● **Task brief**: Every line of the data is to be transcribed without error.

___ Source data ___

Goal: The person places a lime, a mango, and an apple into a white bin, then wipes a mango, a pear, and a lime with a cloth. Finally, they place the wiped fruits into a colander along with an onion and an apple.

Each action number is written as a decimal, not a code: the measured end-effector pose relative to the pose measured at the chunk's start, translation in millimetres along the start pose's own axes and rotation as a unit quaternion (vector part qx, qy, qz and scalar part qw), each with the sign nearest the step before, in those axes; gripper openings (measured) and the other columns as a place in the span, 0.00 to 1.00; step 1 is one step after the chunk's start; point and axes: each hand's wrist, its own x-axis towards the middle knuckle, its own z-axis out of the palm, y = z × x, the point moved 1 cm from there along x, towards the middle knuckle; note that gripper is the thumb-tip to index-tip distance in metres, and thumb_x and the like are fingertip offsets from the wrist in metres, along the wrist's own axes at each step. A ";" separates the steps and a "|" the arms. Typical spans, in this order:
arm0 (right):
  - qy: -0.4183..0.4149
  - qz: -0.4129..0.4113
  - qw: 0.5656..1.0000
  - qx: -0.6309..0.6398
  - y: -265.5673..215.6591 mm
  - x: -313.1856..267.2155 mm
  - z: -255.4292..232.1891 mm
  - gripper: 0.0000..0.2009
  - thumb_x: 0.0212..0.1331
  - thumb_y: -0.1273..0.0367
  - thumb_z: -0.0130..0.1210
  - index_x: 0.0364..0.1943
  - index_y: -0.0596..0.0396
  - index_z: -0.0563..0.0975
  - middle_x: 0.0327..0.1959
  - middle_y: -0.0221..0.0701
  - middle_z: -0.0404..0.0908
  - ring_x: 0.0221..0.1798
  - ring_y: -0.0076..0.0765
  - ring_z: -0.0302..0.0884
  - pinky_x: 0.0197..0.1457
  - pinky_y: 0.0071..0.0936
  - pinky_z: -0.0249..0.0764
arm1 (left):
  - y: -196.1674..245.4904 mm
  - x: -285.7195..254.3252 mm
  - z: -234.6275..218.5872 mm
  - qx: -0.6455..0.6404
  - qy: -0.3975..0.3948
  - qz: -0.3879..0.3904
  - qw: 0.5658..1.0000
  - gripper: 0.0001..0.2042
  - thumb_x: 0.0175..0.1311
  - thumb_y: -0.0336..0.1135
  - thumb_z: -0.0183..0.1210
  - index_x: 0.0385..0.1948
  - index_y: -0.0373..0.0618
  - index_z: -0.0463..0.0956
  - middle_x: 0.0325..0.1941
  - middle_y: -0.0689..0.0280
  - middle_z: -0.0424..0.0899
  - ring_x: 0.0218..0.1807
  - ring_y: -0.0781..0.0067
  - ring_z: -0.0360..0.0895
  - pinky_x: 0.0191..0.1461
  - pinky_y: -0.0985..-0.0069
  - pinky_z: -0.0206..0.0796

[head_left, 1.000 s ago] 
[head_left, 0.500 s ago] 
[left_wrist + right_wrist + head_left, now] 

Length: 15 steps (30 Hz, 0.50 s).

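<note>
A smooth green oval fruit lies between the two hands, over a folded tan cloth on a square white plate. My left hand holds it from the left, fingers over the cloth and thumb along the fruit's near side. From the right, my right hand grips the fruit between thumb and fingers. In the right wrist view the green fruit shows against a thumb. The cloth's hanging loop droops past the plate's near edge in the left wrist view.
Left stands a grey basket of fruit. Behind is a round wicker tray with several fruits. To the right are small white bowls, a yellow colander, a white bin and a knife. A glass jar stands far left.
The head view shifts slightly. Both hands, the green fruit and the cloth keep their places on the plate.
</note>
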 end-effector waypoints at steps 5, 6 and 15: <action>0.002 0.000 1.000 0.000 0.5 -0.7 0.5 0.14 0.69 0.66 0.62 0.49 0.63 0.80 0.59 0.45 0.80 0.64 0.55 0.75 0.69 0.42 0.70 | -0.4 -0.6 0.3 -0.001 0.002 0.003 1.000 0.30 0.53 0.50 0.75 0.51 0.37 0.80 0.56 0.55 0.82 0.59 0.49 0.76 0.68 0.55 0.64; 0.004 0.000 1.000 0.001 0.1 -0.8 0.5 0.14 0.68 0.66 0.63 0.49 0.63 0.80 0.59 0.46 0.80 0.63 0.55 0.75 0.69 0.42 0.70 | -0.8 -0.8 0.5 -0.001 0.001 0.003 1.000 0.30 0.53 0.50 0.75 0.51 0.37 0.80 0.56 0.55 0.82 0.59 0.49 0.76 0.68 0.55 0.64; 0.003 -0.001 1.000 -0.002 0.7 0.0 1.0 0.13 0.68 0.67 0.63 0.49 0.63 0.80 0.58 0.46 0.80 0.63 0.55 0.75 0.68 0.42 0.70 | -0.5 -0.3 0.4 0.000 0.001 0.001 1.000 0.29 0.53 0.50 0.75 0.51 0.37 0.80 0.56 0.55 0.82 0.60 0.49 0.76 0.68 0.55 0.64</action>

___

● **Exercise output**:
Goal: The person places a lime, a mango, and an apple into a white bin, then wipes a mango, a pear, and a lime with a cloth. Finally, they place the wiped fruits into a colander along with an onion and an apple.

Each action number is written as a decimal, not a code: the measured end-effector pose relative to the pose measured at the chunk's start, translation in millimetres along the start pose's own axes and rotation as a unit quaternion (vector part qx, qy, qz and scalar part qw), each with the sign nearest the step before, in those axes; gripper openings (measured) and the other columns as a place in the span, 0.00 to 1.00; step 1 is one step after the chunk's start; point and axes: each hand's wrist, its own x-axis towards the middle knuckle, its own z-axis out of the palm, y = z × x, the point moved 1 cm from there along x, towards the middle knuckle; note that gripper is the thumb-tip to index-tip distance in metres, and thumb_x and the like are fingertip offsets from the wrist in metres, along the wrist's own axes at each step. A ";" separates the steps and a "|" the arms. Typical spans, in this order:
arm0 (right):
  - qy: -0.4183..0.4149
  - qz: -0.4129..0.4113
  - qw: 0.5656..1.0000
  - qx: -0.6309..0.6398
  - y: -265.5673..215.6591 mm
  - x: -313.1856..267.2155 mm
  - z: -255.4292..232.1891 mm
  - gripper: 0.0000..0.2009
  - thumb_x: 0.0212..0.1331
  - thumb_y: -0.1273..0.0367
  - thumb_z: -0.0130..0.1210
  - index_x: 0.0364..0.1943
  - index_y: -0.0596..0.0396
  - index_z: -0.0563..0.0975
  - middle_x: 0.0327..0.1959
  - middle_y: -0.0221..0.0701
  - middle_z: -0.0404..0.0908
  - ring_x: 0.0221..0.1798
  - ring_y: -0.0076..0.0765
  - ring_z: -0.0302..0.0884
  - pinky_x: 0.0197..0.1457
  - pinky_y: 0.0071..0.0936
  - pinky_z: -0.0249..0.0764
arm1 (left):
  - y: -196.1674..245.4904 mm
  - x: -285.7195..254.3252 mm
  - z: -234.6275..218.5872 mm
  - qx: -0.6455..0.6404
  - qy: -0.3975..0.3948
  - qz: -0.3879..0.3904
  - qw: 0.5658..1.0000
  - gripper: 0.0001..0.2042
  - thumb_x: 0.0175..0.1311
  - thumb_y: -0.0336..0.1135
  - thumb_z: -0.0183..0.1210
  - index_x: 0.0385..0.1948
  - index_y: -0.0373..0.0618
  - index_z: -0.0463..0.0956
  - middle_x: 0.0325..0.1941
  - middle_y: -0.0689..0.0280
  - middle_z: -0.0424..0.0899
  - ring_x: 0.0218..0.1807
  - ring_y: -0.0781..0.0067
  - ring_z: -0.0360..0.0895
  - pinky_x: 0.0191..0.1461
  - pinky_y: -0.0985..-0.0069
  - pinky_z: -0.0206..0.0796

[head_left, 1.000 s ago] 
[head_left, 0.500 s ago] 
[left_wrist + right_wrist + head_left, now] 

Length: 15 steps (30 Hz, 0.50 s).

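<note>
A smooth green oval fruit lies between the two hands, over a folded tan cloth on a square white plate. My left hand holds it from the left, fingers over the cloth and thumb along the fruit's near side. From the right, my right hand grips the fruit between thumb and fingers. In the right wrist view the green fruit shows against a thumb. The cloth's hanging loop droops past the plate's near edge in the left wrist view.
Left stands a grey basket of fruit. Behind is a round wicker tray with several fruits. To the right are small white bowls, a yellow colander, a white bin and a knife. A glass jar stands far left.
The head view shifts slightly. Both hands, the green fruit and the cloth keep their places on the plate.
</note>
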 end-effector waypoints at steps 5, 6 and 15: <action>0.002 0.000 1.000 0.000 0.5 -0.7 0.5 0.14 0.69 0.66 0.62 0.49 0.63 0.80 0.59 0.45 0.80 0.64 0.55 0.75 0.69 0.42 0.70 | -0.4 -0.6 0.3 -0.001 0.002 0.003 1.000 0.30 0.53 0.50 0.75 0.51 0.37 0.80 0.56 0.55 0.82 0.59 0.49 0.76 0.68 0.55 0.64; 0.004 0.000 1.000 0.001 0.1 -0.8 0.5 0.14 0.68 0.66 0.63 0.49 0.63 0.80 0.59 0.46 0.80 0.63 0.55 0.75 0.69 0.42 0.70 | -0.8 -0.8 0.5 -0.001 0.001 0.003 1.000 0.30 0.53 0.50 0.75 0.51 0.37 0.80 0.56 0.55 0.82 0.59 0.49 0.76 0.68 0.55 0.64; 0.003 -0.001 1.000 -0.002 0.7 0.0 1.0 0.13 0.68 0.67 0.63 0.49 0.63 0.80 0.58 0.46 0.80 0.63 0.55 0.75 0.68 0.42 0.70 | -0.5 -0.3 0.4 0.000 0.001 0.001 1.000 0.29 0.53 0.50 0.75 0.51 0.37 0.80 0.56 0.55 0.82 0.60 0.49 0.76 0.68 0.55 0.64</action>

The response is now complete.